Results of continuous integration tests. One part may be static, presenting tests on different machines and configurations, while another part will depend on the CI system, requiring CI specifications to be reported.

Glossary

Development environment: In this context, the development environment refers to the programming languages, libraries, and operating systems used.
Programming language: A programming language is a means of writing source code before it is processed by a machine.
Library: In software development, a library is a collection of already developed functions (code) that can be reused.
DLL (Dynamic Link Library): A set of functions (code) stored in machine language and preloaded at program startup. The source code is not necessarily available.
Offline computation: A computation that takes a non-negligible amount of time to complete (i.e., not instantaneous).
Online computation: A computation performed in pseudo real-time, almost instantaneously and without noticeable waiting time for the user.
Versioning: Versioning makes it possible to keep track of all changes made to files, ensuring traceability and allowing easy switching between versions.
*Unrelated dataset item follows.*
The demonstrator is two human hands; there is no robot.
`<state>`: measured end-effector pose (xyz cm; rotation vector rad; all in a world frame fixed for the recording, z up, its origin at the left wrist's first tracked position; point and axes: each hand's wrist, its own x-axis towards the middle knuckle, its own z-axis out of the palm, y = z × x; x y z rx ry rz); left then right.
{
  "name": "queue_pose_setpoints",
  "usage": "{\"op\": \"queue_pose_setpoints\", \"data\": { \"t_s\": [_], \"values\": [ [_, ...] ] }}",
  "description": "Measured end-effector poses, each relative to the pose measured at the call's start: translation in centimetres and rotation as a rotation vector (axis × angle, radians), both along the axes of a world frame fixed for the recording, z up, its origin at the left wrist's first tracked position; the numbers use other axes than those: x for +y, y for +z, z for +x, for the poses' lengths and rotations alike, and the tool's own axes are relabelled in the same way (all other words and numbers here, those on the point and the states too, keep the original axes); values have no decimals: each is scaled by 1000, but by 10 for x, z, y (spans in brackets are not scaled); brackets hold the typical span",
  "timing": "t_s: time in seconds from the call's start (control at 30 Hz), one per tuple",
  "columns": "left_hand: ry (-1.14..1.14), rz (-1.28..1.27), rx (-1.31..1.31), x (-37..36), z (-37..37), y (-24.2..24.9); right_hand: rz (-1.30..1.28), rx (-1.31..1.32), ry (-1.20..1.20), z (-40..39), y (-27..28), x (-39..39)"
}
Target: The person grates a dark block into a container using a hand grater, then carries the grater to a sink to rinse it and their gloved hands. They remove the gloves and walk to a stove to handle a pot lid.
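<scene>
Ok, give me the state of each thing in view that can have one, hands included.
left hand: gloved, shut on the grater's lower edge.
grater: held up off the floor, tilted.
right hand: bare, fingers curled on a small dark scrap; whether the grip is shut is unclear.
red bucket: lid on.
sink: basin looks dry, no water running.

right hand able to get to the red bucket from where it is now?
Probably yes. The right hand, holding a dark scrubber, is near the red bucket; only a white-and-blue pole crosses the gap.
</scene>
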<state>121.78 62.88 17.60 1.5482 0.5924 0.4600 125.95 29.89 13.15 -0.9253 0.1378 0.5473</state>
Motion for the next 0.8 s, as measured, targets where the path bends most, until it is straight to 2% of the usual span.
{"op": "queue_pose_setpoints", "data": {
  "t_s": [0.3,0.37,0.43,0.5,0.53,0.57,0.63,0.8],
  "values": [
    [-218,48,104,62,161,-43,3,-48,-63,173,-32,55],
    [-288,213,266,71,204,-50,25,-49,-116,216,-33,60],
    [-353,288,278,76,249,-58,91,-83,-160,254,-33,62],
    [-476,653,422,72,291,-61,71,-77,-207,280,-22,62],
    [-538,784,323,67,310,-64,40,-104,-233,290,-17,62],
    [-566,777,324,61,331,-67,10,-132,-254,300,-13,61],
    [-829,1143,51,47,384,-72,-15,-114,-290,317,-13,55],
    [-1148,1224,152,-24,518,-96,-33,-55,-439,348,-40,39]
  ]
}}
Continuous integration (CI): Continuous Integration is an automated routine used to verify that the code remains functional. This may involve compiling the program, running it, checking code quality, executing tests, analyzing the code, managing memory, and more. It can be triggered on every update, daily, weekly, or on demand.
ROI (Region Of Interest): A selected area of interest used to retrieve a set of pixels around a given point.